You're flighty. You are kind and sweet and truly every bit as forgetful as your Mom. And when you realize you've forgotten something, you are quick to say you're sorry. I love that about you. You got my love of decorating things. Your room is full of displays and little arrangements.
You're smart. Your report card that showed up this week was all A+'s. You love to read. Oh and you love to listen to Hank the Cowdog books on cd.
You're sensitive. You cry when I comb your beautiful hair. You're quick to hug and tell me how much you love me. You notice when someone is getting their feelings hurt, and you are quick to try to fix it.
You get frustrated with CF, but you push past it and just get on with your world of pink and love. And sometimes you cry and whisper very softly that you don't want to have CF anymore. Then I cry too.
Happy 8th Birthday my sweet Gracie Lee Cearley.
Wednesday, June 6, 2012
What not to say
So we're getting into the adopting process again. (pause for girly giggles and squeals)

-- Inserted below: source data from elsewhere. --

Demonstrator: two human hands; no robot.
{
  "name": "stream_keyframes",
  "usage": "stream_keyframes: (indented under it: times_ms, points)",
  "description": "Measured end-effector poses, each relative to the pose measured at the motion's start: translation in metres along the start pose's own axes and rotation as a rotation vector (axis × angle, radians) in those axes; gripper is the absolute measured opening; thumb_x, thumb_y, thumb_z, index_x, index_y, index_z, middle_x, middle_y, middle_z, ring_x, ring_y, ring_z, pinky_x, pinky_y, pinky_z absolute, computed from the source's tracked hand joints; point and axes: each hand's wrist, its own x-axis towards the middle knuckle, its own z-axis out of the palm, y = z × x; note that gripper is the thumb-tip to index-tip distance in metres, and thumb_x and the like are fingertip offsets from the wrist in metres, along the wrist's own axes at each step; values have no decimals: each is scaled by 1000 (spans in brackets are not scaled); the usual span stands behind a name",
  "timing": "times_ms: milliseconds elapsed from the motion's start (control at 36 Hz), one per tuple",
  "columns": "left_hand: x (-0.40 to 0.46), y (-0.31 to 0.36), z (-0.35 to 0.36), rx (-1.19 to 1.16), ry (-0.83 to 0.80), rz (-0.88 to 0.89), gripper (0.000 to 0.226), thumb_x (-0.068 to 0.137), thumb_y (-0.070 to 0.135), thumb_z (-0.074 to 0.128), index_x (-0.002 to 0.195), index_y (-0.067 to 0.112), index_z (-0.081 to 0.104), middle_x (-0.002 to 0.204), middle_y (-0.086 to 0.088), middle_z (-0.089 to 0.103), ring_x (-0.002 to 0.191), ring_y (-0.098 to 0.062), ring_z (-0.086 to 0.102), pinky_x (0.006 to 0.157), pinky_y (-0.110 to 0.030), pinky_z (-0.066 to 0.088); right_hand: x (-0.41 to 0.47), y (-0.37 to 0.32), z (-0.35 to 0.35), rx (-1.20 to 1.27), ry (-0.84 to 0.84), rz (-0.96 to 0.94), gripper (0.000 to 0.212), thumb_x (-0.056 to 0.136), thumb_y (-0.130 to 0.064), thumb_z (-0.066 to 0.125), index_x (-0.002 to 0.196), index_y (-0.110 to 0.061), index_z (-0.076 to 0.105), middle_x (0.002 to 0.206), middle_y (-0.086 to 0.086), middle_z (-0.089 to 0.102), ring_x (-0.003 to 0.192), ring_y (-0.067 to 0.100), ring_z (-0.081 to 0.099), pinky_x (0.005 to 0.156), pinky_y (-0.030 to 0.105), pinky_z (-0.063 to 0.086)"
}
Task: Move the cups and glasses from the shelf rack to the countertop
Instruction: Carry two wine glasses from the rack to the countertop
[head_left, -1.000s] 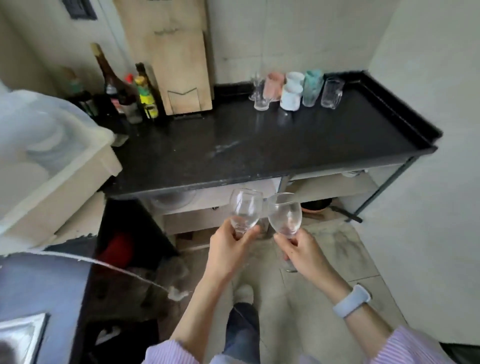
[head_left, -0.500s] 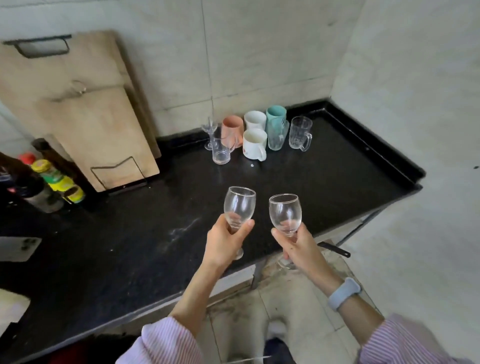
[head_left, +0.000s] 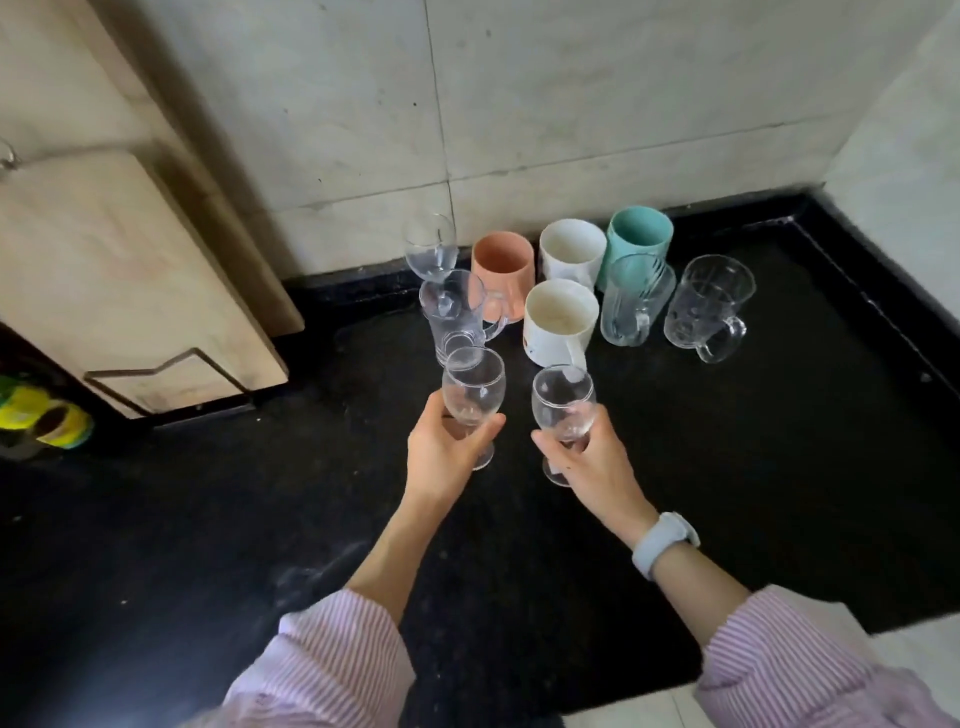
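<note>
Left hand (head_left: 448, 451): gripping the left wine glass (head_left: 472, 397) around the lower bowl and stem, fingers curled, glass standing upright.
Right hand (head_left: 584, 460): gripping the right wine glass (head_left: 563, 408) the same way, upright; a pale wristband (head_left: 665, 543) is showing on that wrist.
Position of both: hovering over the black counter (head_left: 779, 467), near the centre of the view, just short of the cluster already standing at 12 o'clock.
Cluster at 12 o'clock: a wine glass (head_left: 430, 248) at the back left, a clear glass mug (head_left: 457, 314) in front of it, a pink cup (head_left: 503, 273), a rear white cup (head_left: 571, 251), a teal cup (head_left: 640, 236), a front white mug (head_left: 558, 319), a ribbed glass mug (head_left: 635, 299) and a handled glass mug (head_left: 706, 306).
Step in hand, as judged: lowering both stemmed glasses onto bare counter in front of the cluster.
How to do it well: be keeping both bowls apart from each other, since they are riding close; be landing each foot flat before loosening the fingers; be leaving a gap to the clear glass mug and the front white mug.
At 9 o'clock: wooden cutting boards (head_left: 130, 291) leaning on the wall; yellow-green bottle tops (head_left: 39, 421) cut off by the frame edge.
Hard to make out: whether either foot is touching the counter; the stems, mostly covered by fingers.
Not in view: the shelf rack, so what is remaining on it cannot be told.
</note>
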Motion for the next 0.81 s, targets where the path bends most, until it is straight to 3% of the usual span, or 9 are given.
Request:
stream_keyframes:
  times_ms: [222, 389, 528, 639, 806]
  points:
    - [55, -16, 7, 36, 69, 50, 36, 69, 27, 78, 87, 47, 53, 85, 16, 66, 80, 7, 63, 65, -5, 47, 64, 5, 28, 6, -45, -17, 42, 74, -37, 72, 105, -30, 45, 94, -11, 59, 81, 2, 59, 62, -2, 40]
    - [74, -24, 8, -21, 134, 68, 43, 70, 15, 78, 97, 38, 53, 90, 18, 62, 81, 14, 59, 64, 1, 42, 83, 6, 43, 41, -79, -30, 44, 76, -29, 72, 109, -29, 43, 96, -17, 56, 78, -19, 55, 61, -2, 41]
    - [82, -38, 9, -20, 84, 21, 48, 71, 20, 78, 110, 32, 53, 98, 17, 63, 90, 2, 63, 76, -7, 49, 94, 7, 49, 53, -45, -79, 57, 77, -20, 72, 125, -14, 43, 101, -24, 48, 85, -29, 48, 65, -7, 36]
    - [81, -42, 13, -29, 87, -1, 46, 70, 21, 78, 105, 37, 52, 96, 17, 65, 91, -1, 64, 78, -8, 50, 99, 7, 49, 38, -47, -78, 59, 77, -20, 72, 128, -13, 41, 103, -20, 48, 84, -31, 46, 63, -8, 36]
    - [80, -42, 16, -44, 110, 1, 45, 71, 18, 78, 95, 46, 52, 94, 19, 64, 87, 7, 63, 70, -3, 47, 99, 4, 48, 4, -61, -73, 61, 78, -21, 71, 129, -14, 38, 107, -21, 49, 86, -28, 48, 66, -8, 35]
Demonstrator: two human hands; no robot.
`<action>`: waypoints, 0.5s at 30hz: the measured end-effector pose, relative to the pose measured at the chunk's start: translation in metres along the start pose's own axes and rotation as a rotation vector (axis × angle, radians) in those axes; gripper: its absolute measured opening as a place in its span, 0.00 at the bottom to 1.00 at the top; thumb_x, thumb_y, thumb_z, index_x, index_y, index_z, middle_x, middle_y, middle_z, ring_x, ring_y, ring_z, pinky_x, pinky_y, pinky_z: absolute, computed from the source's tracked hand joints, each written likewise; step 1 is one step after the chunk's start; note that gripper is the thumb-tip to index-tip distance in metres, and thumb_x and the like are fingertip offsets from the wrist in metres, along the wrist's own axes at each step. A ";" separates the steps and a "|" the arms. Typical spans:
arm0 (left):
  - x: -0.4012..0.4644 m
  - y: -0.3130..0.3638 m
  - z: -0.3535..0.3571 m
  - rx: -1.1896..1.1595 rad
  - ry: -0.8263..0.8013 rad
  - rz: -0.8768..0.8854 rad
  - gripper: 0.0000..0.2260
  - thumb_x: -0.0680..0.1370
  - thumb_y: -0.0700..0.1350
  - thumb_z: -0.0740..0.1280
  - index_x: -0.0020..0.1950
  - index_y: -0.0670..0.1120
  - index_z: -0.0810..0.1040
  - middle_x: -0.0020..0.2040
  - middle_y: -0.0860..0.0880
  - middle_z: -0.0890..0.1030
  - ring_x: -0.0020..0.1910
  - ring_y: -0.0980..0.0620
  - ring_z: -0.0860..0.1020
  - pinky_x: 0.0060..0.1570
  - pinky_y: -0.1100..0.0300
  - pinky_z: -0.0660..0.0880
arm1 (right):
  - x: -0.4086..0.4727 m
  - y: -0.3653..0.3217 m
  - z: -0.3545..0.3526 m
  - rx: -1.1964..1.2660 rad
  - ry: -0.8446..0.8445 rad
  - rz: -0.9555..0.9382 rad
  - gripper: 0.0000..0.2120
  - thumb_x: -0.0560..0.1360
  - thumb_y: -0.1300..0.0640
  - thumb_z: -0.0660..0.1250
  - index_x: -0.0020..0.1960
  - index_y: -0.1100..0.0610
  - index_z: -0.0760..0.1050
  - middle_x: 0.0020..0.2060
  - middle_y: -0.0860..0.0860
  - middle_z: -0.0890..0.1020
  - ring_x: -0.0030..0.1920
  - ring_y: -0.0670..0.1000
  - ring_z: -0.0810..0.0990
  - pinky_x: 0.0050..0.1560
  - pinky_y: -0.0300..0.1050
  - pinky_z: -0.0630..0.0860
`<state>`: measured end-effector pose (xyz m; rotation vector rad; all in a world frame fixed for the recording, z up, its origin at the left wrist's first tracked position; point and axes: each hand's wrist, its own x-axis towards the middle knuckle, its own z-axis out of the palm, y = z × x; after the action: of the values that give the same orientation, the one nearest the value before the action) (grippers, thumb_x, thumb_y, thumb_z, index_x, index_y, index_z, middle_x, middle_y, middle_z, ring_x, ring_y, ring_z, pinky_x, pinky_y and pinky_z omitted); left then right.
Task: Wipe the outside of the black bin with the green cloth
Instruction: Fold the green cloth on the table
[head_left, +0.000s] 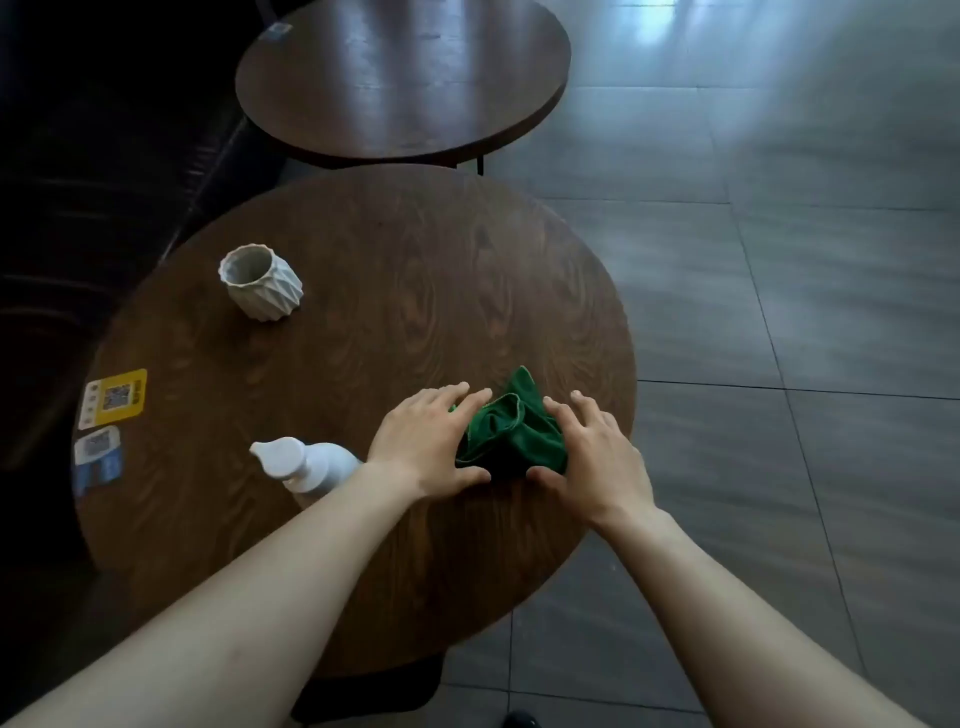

And to be honest we're kind of hesitant to tell people. While almost everyone will be happy and supportive, there will be of course that person who unknowingly gives us the 'my friend of my brother's cousin's adopted, and the child was a mutant with laser eyes that killed the family dog.'
So I'm just going to address that now. Imagine that you treated your friend who just found out they were pregnant this way. I believe it would go something like this.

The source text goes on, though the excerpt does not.